WHAT THIS TASK INVOLVES: Work through the data below and copy out every line where "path" is found.

AVAILABLE DATA:
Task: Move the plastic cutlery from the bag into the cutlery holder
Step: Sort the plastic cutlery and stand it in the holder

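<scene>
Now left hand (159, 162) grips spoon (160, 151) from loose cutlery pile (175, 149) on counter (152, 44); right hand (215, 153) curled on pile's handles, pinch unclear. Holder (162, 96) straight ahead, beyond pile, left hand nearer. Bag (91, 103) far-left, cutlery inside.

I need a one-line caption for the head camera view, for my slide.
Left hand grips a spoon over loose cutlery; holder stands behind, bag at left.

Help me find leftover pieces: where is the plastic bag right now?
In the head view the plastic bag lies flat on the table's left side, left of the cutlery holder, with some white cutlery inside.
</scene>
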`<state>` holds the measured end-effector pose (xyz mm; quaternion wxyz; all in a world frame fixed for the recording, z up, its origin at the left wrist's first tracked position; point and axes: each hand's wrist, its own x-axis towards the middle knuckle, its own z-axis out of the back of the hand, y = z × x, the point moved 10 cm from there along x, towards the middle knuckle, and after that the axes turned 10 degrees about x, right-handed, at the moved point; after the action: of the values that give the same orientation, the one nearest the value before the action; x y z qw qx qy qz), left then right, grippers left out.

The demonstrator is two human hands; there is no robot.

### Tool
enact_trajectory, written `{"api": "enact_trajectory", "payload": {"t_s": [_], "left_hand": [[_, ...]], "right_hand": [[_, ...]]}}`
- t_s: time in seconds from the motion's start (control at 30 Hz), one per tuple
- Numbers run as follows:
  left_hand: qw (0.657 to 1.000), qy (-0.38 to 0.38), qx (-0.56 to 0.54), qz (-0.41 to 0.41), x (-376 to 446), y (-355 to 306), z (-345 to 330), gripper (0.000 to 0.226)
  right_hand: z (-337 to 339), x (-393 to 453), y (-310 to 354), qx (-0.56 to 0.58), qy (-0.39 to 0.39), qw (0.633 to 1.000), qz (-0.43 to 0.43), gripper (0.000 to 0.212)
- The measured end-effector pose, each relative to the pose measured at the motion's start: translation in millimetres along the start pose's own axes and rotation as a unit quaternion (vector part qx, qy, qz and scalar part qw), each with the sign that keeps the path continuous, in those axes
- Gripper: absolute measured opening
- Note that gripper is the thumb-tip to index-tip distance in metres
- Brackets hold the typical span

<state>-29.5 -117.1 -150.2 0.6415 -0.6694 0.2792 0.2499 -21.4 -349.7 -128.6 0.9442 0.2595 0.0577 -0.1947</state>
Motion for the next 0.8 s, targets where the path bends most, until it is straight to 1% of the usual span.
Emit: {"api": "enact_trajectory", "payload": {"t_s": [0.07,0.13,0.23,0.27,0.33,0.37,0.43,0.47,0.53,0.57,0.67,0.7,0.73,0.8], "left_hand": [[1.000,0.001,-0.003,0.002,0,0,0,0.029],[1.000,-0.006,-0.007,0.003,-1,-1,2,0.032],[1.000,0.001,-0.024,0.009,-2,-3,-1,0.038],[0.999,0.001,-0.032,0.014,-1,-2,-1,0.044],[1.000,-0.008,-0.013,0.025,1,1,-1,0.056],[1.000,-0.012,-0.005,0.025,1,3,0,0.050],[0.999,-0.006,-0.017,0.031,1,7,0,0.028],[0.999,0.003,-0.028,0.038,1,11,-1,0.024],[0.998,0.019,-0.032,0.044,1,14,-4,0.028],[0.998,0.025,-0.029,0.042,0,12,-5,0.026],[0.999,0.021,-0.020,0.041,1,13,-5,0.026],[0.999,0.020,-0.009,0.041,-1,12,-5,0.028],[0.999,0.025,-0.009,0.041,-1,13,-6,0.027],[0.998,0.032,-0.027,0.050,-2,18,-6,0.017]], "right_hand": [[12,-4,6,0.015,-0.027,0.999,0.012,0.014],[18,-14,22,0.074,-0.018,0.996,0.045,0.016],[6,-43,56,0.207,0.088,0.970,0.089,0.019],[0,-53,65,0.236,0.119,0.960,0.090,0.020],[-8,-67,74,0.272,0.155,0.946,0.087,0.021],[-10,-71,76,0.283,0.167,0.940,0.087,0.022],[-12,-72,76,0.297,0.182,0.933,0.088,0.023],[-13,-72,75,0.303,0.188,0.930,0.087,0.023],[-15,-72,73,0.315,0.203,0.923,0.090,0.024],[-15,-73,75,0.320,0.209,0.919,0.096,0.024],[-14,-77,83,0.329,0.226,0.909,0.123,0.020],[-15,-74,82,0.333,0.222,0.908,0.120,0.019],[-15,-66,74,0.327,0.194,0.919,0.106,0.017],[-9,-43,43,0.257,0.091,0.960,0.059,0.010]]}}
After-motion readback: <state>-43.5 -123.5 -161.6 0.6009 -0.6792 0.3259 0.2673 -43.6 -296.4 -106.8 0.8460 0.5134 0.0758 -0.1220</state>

YOUR RESPONSE:
- The measured end-effector pose, each relative to the pose measured at the motion's start: translation in millimetres along the start pose's own axes and rotation as a unit quaternion (vector part qx, qy, qz and scalar part qw), each with the sign that keeps the path continuous, in those axes
Motion for the next 0.8 s, targets where the path bends most, until it is straight to 1% of the usual span.

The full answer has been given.